How to complete this task. Only the lines from the one containing "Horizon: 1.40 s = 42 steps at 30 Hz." through the one containing "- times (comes" should be printed, exactly as they appear below, with both ends included.

Data records.
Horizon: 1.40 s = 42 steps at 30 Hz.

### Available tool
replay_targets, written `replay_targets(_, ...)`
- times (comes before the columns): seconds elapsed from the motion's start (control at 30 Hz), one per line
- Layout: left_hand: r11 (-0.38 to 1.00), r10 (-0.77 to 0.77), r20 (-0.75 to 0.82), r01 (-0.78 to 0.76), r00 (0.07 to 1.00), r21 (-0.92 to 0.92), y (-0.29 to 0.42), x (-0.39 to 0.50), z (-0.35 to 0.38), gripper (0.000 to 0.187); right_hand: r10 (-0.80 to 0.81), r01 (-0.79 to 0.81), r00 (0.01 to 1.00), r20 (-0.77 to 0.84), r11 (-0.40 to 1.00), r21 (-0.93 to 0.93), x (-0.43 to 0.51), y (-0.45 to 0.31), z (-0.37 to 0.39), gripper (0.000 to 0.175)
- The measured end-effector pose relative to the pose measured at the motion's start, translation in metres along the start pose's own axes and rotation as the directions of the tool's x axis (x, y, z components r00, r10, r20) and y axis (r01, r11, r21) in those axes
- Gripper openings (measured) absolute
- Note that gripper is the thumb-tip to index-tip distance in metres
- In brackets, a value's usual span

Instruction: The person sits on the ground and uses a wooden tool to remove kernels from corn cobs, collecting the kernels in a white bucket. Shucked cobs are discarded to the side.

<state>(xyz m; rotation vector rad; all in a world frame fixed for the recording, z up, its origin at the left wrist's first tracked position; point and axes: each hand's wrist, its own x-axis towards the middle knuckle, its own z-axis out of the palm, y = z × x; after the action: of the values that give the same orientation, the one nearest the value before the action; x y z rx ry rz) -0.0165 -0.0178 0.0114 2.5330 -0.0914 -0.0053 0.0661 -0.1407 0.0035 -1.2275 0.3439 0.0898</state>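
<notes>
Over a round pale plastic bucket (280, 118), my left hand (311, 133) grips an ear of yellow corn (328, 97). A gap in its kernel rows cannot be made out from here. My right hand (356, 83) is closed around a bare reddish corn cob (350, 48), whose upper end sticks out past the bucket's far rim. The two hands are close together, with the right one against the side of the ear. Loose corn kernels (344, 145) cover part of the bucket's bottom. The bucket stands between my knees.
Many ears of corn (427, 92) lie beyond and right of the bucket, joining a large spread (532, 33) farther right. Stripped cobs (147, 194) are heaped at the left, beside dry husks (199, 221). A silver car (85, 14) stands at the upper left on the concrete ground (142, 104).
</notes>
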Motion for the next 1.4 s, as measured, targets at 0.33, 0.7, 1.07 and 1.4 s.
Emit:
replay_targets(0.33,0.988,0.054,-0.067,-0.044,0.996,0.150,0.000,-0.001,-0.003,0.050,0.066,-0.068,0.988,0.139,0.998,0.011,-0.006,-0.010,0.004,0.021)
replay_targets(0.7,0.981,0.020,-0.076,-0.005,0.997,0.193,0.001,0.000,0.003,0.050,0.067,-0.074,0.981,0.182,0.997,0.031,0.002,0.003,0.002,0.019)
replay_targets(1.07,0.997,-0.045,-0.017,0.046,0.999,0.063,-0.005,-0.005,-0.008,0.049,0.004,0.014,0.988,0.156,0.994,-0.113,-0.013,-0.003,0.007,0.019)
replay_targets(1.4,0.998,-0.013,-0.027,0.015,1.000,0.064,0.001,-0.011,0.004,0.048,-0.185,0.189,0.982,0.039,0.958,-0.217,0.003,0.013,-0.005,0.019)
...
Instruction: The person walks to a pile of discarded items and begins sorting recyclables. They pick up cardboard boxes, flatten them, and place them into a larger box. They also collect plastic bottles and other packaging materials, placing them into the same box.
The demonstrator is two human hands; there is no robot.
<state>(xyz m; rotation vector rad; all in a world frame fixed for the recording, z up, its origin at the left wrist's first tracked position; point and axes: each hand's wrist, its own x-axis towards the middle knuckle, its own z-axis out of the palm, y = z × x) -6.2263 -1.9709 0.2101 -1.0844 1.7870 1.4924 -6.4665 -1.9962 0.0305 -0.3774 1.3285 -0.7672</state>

The answer.
Horizon: 1.40 s = 42 steps at 30 Hz.

### Available tool
replay_targets, written `replay_targets(_, ...)`
- times (comes before the columns): seconds elapsed from the motion's start (control at 30 Hz), one per line

There's no more to the output.